AVAILABLE DATA
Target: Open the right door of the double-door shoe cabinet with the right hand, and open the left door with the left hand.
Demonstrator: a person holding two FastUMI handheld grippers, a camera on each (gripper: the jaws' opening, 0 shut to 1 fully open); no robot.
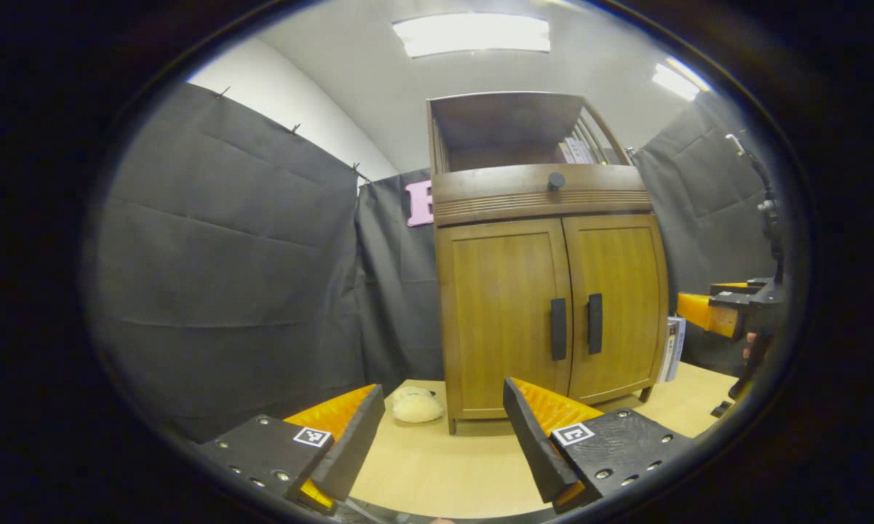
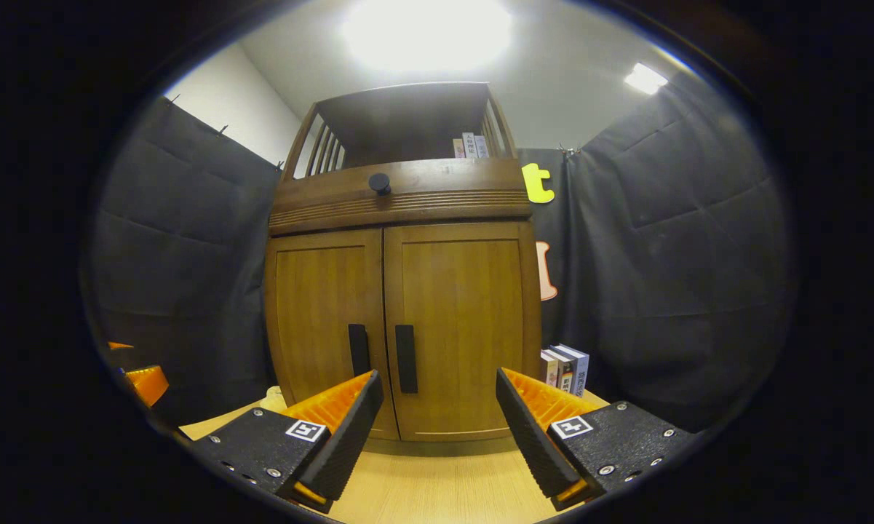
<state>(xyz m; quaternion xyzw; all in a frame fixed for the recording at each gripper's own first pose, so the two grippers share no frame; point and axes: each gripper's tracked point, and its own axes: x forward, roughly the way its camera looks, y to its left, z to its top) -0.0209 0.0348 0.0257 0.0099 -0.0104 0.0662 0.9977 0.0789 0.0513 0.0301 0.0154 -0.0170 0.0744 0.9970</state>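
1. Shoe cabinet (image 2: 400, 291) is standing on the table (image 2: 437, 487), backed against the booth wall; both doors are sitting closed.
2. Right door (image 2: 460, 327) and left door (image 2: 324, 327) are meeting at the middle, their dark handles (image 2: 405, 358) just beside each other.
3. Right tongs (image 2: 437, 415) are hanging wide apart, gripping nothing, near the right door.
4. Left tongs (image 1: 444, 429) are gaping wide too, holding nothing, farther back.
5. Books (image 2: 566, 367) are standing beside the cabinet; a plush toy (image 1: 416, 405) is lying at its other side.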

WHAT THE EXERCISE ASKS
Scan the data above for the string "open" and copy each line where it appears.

EXERCISE RESULT
Target: Open the right door of the double-door shoe cabinet with the right hand, and open the left door with the left hand.
Demonstrator: a person holding two FastUMI handheld grippers, a camera on each (gripper: the jaws' opening, 0 shut to 1 fully open); no robot.

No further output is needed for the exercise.